EXERCISE OBJECTIVE ▸ If a line in the data holds the string "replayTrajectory", list it.

(MATERIAL PROVIDED begins)

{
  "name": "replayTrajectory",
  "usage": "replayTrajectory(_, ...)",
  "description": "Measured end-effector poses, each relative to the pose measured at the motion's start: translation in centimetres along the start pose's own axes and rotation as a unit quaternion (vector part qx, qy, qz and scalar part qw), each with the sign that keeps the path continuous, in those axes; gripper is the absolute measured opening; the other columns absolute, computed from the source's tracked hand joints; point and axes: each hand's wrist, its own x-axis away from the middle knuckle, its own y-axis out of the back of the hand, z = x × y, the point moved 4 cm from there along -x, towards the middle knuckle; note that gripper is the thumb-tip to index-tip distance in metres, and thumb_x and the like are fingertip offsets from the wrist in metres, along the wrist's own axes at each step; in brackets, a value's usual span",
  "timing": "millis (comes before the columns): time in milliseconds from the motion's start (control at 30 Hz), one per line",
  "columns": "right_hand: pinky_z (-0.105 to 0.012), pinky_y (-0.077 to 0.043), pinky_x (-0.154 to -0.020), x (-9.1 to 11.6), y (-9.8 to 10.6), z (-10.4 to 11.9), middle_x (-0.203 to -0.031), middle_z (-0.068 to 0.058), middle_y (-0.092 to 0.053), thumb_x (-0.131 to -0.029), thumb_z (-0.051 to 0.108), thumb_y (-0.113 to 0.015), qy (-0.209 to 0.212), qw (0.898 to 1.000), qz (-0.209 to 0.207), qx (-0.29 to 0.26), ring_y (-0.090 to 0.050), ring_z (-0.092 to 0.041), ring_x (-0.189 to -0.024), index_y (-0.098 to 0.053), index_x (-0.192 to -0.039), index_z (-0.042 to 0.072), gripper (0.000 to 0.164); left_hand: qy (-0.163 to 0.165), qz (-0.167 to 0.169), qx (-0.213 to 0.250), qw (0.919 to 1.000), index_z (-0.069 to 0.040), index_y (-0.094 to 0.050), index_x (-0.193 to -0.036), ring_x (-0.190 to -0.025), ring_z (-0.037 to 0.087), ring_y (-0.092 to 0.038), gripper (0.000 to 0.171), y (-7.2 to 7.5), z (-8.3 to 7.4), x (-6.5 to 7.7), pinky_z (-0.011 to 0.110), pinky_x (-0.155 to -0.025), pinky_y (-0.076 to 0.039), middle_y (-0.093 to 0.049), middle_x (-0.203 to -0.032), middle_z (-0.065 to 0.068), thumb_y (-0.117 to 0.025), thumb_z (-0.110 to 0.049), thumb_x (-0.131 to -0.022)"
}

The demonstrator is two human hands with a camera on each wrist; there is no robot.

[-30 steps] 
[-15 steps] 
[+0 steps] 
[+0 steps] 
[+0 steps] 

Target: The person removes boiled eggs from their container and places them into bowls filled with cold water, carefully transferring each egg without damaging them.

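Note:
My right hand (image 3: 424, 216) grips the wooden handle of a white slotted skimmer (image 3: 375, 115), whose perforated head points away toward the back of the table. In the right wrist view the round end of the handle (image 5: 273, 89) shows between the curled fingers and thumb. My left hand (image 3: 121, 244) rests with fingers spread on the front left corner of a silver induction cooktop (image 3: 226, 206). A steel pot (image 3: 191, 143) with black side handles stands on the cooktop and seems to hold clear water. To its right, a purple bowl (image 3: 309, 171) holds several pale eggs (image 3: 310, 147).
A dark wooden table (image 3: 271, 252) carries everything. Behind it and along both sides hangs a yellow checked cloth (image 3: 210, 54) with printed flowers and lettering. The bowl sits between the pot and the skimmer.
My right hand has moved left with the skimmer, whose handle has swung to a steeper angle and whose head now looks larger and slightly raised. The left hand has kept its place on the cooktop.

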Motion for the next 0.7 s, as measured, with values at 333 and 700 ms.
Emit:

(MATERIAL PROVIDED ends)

WRITTEN RESPONSE ▸
  "name": "replayTrajectory",
  "usage": "replayTrajectory(_, ...)",

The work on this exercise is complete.